◆ Your assignment
Only the lines from the top of the data through the line with "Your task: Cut" should be repeated, each exactly as written.

◆ Raw data
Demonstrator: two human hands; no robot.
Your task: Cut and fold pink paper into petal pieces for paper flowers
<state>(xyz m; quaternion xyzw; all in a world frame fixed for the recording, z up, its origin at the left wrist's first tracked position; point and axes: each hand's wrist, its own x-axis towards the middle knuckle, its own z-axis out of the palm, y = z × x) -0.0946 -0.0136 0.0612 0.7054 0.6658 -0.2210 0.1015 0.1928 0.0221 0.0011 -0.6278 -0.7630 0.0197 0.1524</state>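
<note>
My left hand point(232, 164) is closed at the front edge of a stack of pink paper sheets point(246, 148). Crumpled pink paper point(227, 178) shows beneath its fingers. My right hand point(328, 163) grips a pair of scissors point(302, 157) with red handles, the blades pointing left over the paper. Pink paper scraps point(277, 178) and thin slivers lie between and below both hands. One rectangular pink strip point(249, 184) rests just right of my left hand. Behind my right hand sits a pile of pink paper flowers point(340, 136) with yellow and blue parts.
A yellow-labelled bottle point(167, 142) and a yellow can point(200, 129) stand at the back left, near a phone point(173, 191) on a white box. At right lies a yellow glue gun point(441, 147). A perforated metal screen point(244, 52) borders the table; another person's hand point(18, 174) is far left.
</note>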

◆ Answer box
Demonstrator: two human hands; no robot.
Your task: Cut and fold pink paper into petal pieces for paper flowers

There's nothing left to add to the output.